Many people use Java, and many use Kotlin, but their compiled files, known as class files, are not popular because they are difficult to understand and less useful for actual business development. However, it is not useless, you just do not understand it.
Start the text.
View the class file
First, we need to write a Java file:
public class Test { public void sayHello(){ System.out.println("Hello"); }}Copy the code
It is then compiled using Javac.
Not afraid to understand, even the flow chart I have written for you:
Open with Vim:
vim -b Test.class
Copy the code
How did this happen? How did this class file look different from the previous class file?
Ok, let’s switch to hexadecimal:
: %! xxdCopy the code
It’s much more comfortable. All right, let’s get started.
Class file structure
First of all, we have to think about the compilation of Java code into bytecode, which means that the bytecode contains all the contents of Java code. In this case, what is the most efficient way to store data using bytecode? Do you use newlines to distinguish data? Or use special notation? None of them seem to be ideal.
Bytecode is actually stored in streams, such as bamboo, in sections, where each section stores different data and may not be the same length. It’s probably stored this way:
There may be some students will have questions, since it is like bamboo, one by one, then how to determine the length of this section?
There are generally two solutions:
- Fixed number of bytes
- A fixed number of bytes is used at the beginning of the section to indicate the length of the section
If the division is made in this way, it can also be stated as follows:
The magic number
Fixed 4 bytes and fixed cafebabe, some of you might be wondering, why cafebabe?
Java ICONS and Google Translate should solve our problem:
The version number
Fixed 4 bytes, the first two bytes being the minor version and the last two bytes being the major version:
Minor version: 0000 Major version: 0034, converted to decimal: 52
Let’s check the table:
So, my current version is Java SE 8.0
Constant pool
Variable length, the number of subsequent tables determined by the first two bytes.

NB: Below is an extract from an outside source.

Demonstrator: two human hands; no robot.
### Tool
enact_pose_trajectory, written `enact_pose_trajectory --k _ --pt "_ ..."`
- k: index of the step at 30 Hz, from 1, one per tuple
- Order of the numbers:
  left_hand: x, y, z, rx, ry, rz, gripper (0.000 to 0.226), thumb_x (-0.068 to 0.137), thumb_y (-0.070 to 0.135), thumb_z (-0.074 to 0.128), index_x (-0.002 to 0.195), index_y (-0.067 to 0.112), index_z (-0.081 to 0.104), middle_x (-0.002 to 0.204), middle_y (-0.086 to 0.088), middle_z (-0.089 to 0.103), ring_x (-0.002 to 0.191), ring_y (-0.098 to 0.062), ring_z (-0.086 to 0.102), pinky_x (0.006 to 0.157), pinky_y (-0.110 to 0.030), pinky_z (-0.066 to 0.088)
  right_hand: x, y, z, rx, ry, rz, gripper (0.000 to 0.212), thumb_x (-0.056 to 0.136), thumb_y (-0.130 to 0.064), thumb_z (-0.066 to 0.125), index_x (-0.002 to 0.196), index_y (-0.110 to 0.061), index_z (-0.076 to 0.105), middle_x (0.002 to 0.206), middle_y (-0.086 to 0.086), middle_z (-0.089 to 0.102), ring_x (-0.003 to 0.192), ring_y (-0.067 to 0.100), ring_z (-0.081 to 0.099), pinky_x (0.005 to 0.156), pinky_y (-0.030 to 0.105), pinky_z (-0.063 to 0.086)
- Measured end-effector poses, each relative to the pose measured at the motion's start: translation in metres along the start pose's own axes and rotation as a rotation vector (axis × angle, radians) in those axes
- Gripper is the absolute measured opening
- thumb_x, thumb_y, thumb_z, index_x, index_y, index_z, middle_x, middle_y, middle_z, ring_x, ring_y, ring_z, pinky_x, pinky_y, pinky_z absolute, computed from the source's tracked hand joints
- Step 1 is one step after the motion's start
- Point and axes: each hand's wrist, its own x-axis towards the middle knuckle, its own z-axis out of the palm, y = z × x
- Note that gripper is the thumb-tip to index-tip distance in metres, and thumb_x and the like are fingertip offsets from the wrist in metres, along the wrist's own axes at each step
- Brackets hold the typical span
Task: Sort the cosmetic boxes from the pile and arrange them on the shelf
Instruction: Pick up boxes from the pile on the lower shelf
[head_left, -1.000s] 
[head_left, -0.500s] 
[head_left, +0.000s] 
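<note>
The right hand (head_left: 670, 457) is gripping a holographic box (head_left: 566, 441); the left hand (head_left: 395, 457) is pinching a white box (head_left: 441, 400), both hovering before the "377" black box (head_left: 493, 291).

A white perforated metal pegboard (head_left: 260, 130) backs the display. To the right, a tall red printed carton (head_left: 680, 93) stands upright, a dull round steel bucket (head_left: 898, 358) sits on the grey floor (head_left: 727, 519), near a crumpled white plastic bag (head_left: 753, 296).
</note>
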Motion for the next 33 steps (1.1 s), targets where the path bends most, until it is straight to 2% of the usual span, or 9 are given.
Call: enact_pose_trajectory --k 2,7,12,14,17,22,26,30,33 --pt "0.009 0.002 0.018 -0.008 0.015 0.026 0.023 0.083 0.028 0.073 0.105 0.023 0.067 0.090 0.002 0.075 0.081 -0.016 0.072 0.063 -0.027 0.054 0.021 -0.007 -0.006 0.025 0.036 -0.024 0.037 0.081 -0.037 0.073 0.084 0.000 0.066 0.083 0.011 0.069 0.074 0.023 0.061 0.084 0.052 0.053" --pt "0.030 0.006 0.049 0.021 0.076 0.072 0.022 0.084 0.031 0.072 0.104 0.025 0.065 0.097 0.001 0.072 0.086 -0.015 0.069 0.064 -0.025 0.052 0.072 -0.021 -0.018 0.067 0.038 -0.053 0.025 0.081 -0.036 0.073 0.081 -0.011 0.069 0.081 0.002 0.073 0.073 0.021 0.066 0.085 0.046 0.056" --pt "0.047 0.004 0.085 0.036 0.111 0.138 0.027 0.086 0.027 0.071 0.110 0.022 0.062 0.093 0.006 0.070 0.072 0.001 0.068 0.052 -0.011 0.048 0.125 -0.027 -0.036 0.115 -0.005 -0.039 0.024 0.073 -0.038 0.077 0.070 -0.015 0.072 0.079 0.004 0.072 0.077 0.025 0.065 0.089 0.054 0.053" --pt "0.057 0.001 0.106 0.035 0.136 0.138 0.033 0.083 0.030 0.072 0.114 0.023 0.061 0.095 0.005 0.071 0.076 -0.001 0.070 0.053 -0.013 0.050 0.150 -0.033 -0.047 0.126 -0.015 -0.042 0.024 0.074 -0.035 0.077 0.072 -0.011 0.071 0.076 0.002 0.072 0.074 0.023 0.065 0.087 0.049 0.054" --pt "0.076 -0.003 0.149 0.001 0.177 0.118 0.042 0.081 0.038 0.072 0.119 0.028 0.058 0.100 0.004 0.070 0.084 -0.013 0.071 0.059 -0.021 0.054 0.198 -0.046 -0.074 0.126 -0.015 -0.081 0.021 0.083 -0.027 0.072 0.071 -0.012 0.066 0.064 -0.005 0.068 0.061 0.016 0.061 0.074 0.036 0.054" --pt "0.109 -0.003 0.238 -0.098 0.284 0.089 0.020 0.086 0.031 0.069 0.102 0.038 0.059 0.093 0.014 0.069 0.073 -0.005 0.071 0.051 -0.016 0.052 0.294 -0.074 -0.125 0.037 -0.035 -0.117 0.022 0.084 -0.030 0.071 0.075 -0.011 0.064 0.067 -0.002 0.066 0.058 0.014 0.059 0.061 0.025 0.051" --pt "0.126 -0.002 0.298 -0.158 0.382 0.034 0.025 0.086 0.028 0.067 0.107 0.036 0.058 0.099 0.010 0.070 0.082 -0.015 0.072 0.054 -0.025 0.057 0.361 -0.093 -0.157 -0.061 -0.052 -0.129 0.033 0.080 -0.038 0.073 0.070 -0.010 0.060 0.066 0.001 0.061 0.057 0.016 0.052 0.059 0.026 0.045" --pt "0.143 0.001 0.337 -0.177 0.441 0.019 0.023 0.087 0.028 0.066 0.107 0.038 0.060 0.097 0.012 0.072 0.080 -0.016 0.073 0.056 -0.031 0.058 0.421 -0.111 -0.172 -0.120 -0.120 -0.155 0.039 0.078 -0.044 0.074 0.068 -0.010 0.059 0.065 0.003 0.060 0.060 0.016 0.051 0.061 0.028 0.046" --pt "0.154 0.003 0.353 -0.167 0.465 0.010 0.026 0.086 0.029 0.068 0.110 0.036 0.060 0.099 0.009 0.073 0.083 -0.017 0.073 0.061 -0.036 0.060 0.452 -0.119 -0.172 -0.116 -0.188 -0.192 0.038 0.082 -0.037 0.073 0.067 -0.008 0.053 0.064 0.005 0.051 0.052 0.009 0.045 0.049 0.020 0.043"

A constant pool is not a static variable in our Java code. It is a pool of these tables:
Where I extract the CONSTANT_Utf8_info table to see:
- Tag: A byte that identifies a table. Almost every table has this tag
- Length: two bytes, indicating the length of the following bytes
- Bytes [length] : indicates the length of a byte that stores real data
At this point, some of you might be confused.
Huh? I don’t know if I’m talking bytecode? Isn’t bytecode in streaming mode? How does it relate to a table, how does a table represent a data flow?
Let me make it simple:
Access tokens
It contains two characters to mark the access information of the current class file, for example: Is this class an interface? The class? Enumeration? With or without the public modifier, there are the following values:
Class/superclass/interface:
- Class: Takes two bytes and identifies the class index. Which table is identified as the constant pool, such as 0x0007, refers to the seventh table in the constant pool
- Parent: Takes two bytes and identifies the parent index. Same as above.
- Interface: Variable length. The first two bytes identify the number of interface indexes and the rest are interface indexes.
Field description set
Variable length, with the first two bytes identifying the format of the field table followed by the field table:
- 5. Access_flags: a fixed two-byte unique identifier for field access, including the following:
- Name_index: a fixed two-byte field name index that identifies the table in the constant pool.
- Descriptor_index: Fixed two bytes, field description index, identifying the table in the constant pool.
- Attributes_count: Fixed two bytes identifying the number of subsequent attribute tables.
- Attributes [attributes_count] : table of attributes:
This will not go on to say, are the same routine, interested can go to query.
Method description set
- Methods_count: specifies the number of subsequent method tables.
- Methods [methods_count]
Attribute description set
- Attributes_count: Fixed two bytes identifying the number of subsequent attribute tables.
- Attributes [attributes_count] : table of attributes:
As long as the things I explained before we all understand the words, the subsequent ones according to the gourd gourd gourd gourd to see the next line, there is no need to recite, know the whole logical structure can, if interested, you can carefully view through the link: document
Bytecode isn’t that hard after all, just follow the rules.
However, the hexadecimal bytecode is not intended for developers, we can decompile it in Javap to make it clearer.
The class decompiling
javap -v Test.class
Copy the code
See if it looks like the structure we talked about above. Because some data is not available, some are omitted, such as the field description set.